- Instructions for the task
Return all lines from the listing below that include the word "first".

(Information supplied begins)

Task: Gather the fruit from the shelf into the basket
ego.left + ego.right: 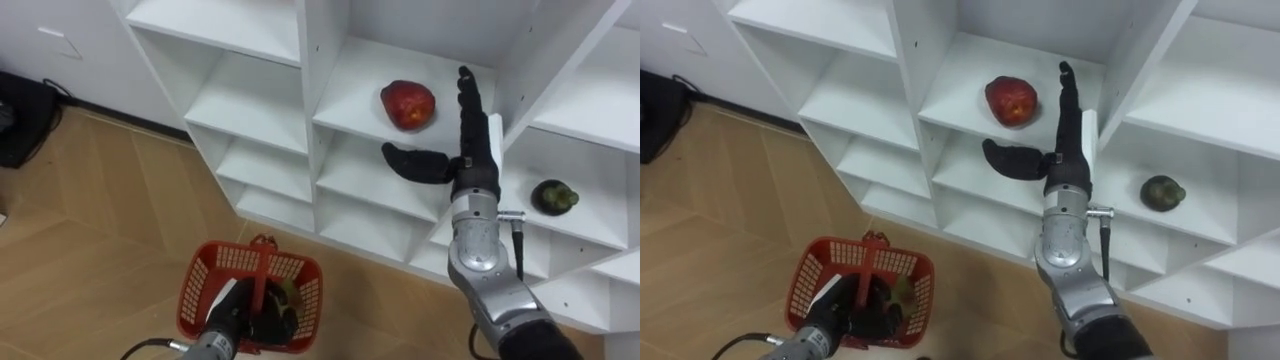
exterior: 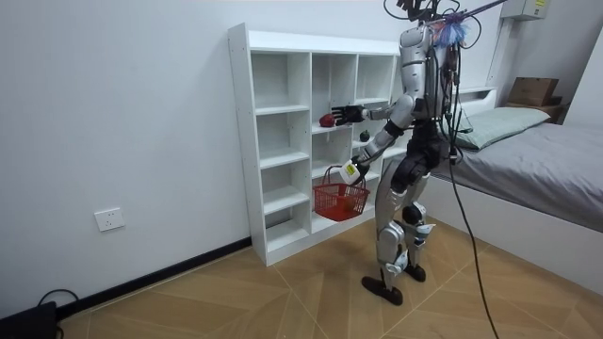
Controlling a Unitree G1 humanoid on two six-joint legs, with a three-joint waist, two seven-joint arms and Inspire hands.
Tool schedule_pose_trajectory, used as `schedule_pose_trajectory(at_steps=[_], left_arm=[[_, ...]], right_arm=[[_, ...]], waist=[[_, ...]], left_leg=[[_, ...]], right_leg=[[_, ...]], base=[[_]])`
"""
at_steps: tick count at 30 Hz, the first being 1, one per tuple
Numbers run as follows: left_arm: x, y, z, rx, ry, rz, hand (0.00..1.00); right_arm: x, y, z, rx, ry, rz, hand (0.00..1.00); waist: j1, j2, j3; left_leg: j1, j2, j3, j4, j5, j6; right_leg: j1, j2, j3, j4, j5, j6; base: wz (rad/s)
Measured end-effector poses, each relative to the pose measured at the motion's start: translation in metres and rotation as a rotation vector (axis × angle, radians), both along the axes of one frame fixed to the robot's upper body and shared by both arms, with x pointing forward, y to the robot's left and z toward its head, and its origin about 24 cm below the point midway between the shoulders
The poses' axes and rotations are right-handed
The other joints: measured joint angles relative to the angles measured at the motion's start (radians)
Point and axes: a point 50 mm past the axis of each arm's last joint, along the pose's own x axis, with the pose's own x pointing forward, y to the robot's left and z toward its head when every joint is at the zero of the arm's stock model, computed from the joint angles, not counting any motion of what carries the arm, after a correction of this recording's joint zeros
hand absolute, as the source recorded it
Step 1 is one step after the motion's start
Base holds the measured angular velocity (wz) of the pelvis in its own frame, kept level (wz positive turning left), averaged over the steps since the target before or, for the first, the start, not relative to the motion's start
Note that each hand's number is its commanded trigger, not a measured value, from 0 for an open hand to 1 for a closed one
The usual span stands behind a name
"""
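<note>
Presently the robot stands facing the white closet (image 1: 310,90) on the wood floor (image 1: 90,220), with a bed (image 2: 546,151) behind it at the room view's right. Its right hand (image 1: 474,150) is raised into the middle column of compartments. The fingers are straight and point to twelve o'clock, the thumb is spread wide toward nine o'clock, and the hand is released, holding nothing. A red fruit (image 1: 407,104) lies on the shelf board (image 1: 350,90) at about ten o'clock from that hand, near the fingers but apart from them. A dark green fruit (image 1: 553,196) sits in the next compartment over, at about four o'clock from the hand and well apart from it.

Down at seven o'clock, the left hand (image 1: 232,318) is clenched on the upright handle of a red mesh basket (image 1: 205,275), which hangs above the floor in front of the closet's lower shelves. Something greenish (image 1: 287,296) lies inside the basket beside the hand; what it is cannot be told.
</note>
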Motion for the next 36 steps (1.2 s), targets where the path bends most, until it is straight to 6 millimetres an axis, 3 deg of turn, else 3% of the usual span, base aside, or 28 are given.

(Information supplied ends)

- Your response
at_steps: tick count at 30 Hz, the first being 1, one per tuple
Base holds the measured angular velocity (wz) of the pelvis in its own frame, kept level (wz positive turning left), averaged over the steps since the target before or, for the first, the start, not relative to the motion's start

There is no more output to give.